PALAVRAS - CHAVE: Estética, Arte, Ortodoxia, Subjetividade, Libertação
ABSTRACT

For Marcuse art or aesthetic dimension is an essential component of the revolutionary process of consciousness and behavior of individuals. It is the release of the absolute spirit in Hegelian language. In this sense, art is configured as the fantasy that makes the "apparent" to reveal the essence of things. Essence here is understood not as a metaphysical field, but as unveiling of embedded questions in a truth of "establishment" in the totality of relations, which is not consistent with reality. In dialectics bases would be the art through the internal and external contradictions, pointing out the contrast with the representation of aesthetic form. Marcuse worried about aesthetic issues in the twentieth century presented by the aesthetes of orthodox Marxism, made his reflection in contrast there are some theses for these aesthetes as a definite relationship of limited art there is a social class, the political and the aesthetic part of the same sphere, there is no distinction in relation to literature or other genre writers, these would have to write specifically to express the interests of the rising class, in the case of the relationship with the capitalist mode of production, would write only for the proletariat. In his book "The Aesthetic Dimension" (1977), will present his defense, saying that "art experience transcends the material relations". Considers that literary currents as romanticism are key to raising awareness and the autonomy of art (independence, freedom) has the categorical imperative "things must change" beyond the current realism of aesthetes of orthodox Marxism. From these assumptions it is intended with this work provide an initial view philosopher's relationship with art, expose critical Marcuse will aesthetic Marxist orthodox nature, explaining an overview of the aesthetic dimension and discuss the importance of the critical function of art and subjectivity to the liberation struggle.

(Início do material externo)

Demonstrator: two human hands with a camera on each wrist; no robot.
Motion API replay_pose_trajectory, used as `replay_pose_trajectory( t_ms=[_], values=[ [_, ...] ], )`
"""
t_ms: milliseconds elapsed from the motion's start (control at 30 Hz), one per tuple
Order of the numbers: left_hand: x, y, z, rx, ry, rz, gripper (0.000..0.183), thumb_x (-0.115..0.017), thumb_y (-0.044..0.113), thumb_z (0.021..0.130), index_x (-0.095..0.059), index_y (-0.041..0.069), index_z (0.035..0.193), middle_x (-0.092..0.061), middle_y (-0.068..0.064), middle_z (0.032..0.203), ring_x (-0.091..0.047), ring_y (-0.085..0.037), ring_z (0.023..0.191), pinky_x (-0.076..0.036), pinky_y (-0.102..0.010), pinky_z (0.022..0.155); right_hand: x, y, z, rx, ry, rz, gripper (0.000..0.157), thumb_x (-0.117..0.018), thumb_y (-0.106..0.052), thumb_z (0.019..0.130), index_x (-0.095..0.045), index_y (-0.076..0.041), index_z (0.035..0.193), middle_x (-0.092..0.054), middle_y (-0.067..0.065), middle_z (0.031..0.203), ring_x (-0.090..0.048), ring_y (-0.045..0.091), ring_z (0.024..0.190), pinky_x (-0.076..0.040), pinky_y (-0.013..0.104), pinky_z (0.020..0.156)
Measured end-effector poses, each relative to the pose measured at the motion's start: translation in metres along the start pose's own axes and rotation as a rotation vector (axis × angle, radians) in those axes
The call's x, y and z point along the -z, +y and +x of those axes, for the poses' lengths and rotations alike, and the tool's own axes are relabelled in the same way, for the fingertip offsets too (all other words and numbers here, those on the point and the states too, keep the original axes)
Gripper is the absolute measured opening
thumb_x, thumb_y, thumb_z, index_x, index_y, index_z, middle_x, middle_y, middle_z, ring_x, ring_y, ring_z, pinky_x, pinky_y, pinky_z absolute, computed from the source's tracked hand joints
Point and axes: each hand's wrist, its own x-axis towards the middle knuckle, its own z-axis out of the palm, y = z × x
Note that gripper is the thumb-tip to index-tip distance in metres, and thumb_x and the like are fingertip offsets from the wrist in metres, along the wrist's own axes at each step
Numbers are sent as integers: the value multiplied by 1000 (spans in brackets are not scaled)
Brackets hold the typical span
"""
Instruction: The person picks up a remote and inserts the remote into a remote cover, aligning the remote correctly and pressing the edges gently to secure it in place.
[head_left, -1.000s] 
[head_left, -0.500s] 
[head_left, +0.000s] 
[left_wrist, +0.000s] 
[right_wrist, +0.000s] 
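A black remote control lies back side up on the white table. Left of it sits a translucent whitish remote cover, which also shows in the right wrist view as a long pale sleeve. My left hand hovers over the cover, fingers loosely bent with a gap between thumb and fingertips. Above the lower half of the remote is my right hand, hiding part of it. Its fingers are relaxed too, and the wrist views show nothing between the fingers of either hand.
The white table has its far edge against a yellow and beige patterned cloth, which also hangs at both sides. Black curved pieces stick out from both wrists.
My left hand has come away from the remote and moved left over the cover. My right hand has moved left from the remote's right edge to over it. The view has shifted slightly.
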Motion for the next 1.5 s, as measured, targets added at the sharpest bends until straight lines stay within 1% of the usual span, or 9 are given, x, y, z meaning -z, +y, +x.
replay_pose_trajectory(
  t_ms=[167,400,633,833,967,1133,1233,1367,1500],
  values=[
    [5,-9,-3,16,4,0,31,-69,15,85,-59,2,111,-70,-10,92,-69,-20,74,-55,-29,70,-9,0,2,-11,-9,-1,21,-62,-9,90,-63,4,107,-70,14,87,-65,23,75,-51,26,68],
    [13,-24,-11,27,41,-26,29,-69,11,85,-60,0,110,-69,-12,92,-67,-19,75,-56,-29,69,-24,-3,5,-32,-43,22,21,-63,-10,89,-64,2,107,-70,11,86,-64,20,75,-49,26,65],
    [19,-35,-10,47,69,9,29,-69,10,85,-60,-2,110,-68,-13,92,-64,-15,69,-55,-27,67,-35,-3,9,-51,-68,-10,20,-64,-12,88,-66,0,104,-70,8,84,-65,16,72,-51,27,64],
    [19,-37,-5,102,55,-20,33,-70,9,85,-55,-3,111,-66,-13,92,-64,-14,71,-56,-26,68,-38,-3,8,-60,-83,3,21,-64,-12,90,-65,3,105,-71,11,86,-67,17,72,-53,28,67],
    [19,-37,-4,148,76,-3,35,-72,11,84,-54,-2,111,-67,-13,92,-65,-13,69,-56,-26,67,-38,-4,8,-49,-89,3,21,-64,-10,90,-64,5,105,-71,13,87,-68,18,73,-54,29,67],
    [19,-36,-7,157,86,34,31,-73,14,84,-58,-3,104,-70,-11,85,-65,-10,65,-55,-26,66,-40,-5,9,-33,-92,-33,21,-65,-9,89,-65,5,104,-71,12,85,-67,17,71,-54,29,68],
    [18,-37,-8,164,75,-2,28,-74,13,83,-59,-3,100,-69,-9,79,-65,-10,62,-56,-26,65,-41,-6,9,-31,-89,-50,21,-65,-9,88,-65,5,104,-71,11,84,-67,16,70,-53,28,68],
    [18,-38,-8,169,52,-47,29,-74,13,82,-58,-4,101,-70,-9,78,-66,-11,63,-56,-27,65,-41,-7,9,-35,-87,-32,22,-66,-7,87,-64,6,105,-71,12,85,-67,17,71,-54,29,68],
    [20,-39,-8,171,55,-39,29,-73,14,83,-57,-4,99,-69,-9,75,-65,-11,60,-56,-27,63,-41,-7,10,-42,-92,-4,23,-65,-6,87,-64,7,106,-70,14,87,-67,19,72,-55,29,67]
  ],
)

Keywords: Aesthetics, Art, Orthodoxy, Subjectivity, Release


INTRODUÇÃO
Para Marcuse (1898–1979) a arte ou a dimensão estética é um componente essencial para o processo revolucionário quer da consciência, quer do comportamento dos indivíduos. Suas teses sobre questões estéticas estão presentes na maioria dos seus escritos, não por acaso, estuda o momento literário, artístico, filosófico e político do romantismo alemão, expões tanto a dimensão das obras do dramaturgo Schiller quanto a importância da dinâmica do sistema de Hegel, que compreende como espírito absoluto a experiência da arte, religião e da filosofia. A arte é para Hegel o primeiro momento de afirmação do espírito absoluto. Destaca–se aqui a influência do pensamento estético de Hegel como base do pensamento de Marcuse, a arte tem a função de possibilitar a consciência de si.

No difícil e obscuro sistema hegeliano, a arte é simultaneamente, uma manifestação que torna2 o espírito consciente de seus interesses e um modo através do qual o homem diferencia–e da natureza, situa–se em face de seu próprio ser, faz–se objeto de contemplação, exterioriza–se, desdobra–se, projeta–se, representa–se a sí próprio e, assim, toma consciência de si ( FREDERICO,2013, p.27).


Em 1925 como aluno da Universidade de Berlim, escreve sua primeira publicação a partir de uma revisão bibliográfica do dramaturgo e poeta alemão Frederich von Schiller3. As obras dramáticas, filosóficas e estéticas de Schiller segundo Marcuse, sempre foram marcadas pela defesa da liberdade, tema este indissociável de seu pensamento. Uma segunda observação é que Schiller produziu obras que ressaltavam a rebeldia social e política de seus personagens, dramaturgia esta que retratava a saga de heróis que faziam oposição ás sociedades vigentes, corruptas e corruptoras dos valores humanos e dos ideais como a fraternidade e a esperança.
Importante frisar que "arte e estética" para Marcuse estão intrinsecamente interligadas, vai interessar-se particularmente pela literatura de origem alemã sem deixar de referendar outras correntes que trataram sobre as artes como é o caso das vanguardas russas e francesas.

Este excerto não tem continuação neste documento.